▶ WORK TASK:
The answer is the exact run of lines in the listing below from the line containing "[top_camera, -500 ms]" up to and including the line containing "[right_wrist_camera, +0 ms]", with pictures removed.

▶ PROVIDED MATERIAL:
▼

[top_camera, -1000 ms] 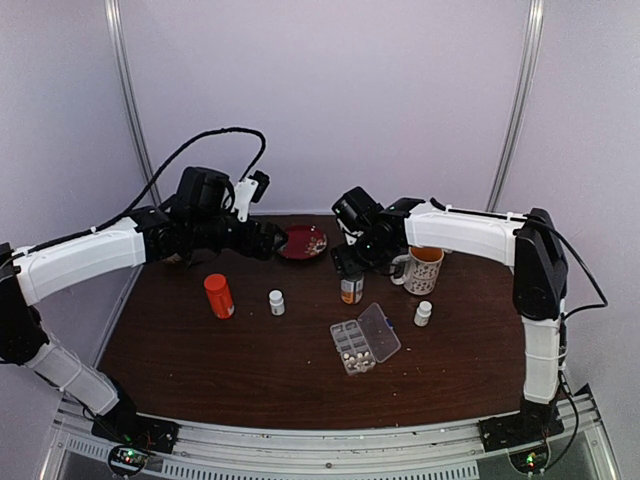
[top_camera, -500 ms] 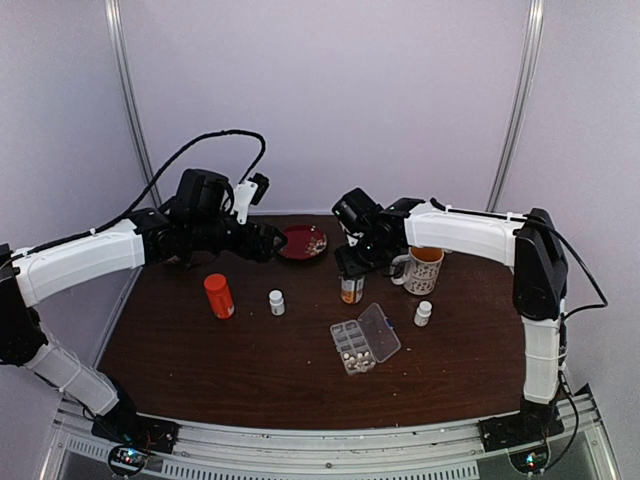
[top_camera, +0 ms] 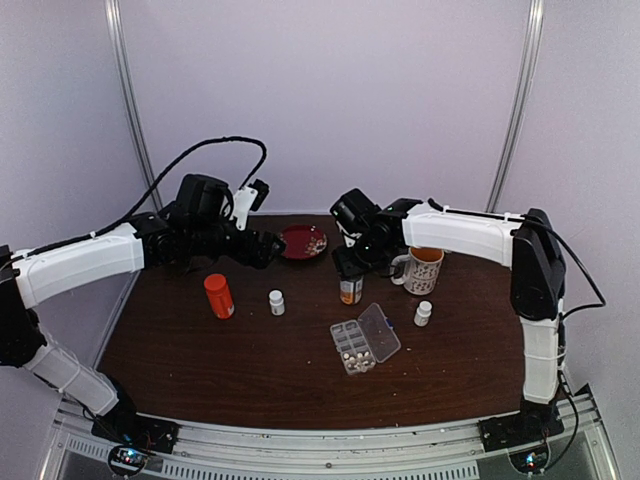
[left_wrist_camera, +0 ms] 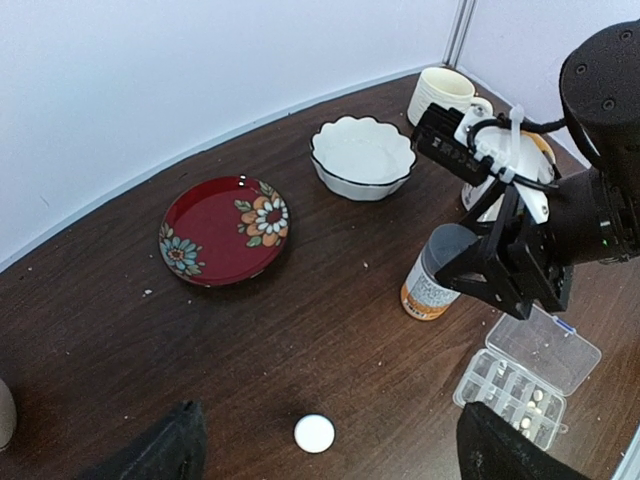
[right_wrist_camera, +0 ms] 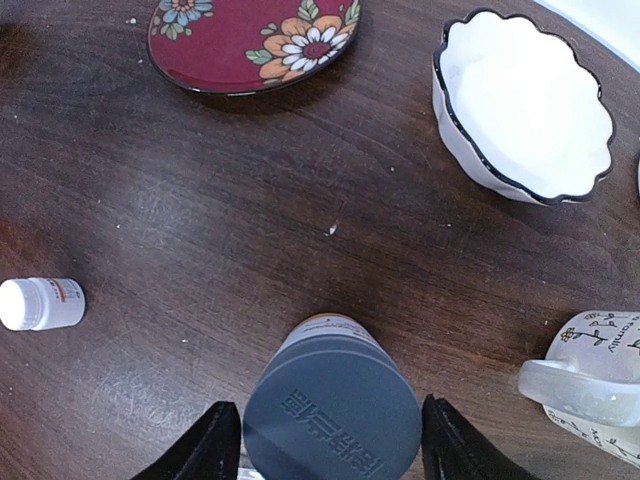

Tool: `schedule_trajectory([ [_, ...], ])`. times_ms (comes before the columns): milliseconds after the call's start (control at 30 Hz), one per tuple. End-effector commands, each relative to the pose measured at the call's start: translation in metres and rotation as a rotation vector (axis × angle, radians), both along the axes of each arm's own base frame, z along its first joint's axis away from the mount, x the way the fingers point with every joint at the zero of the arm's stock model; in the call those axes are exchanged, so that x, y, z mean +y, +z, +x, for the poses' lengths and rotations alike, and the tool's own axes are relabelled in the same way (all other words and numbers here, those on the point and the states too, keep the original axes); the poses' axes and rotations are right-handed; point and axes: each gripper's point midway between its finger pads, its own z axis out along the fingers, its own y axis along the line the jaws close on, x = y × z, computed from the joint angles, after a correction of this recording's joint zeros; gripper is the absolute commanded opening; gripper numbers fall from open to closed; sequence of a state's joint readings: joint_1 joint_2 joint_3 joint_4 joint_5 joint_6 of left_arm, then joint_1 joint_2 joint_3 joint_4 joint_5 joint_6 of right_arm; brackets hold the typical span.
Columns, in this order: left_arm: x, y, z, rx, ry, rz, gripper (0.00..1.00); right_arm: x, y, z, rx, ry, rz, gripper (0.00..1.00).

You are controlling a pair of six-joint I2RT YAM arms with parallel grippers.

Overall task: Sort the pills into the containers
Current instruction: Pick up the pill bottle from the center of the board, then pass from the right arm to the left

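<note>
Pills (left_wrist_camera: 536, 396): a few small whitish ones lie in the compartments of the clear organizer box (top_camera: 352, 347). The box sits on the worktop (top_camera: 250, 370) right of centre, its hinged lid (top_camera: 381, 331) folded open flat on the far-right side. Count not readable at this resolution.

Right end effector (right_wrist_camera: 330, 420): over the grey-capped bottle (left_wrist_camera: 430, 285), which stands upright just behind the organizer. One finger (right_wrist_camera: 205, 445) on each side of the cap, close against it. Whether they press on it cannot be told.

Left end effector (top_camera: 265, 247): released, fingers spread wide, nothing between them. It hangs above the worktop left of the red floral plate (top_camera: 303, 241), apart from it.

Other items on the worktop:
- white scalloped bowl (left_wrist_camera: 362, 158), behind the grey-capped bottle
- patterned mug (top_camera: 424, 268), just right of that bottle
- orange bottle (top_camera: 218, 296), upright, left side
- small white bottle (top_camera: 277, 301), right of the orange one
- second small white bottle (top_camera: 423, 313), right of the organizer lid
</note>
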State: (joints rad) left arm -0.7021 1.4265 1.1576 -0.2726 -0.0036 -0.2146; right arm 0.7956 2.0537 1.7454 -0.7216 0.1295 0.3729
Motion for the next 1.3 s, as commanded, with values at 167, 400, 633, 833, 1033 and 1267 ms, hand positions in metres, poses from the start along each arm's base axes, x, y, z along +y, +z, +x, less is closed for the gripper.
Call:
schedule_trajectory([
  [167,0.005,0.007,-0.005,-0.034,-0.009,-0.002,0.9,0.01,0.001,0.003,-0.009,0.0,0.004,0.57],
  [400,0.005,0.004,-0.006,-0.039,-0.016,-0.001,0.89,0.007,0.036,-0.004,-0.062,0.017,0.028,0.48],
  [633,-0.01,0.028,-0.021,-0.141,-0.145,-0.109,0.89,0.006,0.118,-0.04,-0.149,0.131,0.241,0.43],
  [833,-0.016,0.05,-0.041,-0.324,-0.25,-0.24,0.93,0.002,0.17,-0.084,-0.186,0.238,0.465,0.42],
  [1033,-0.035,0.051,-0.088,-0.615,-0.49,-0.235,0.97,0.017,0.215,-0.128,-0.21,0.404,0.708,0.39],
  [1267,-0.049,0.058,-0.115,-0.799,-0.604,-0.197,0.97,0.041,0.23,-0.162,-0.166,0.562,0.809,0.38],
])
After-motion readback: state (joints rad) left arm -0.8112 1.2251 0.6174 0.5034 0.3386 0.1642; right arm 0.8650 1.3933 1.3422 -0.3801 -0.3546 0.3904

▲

▶ EXPECTED ANSWER:
[top_camera, -500 ms] 
[top_camera, +0 ms] 
[left_wrist_camera, +0 ms] 
[right_wrist_camera, +0 ms] 

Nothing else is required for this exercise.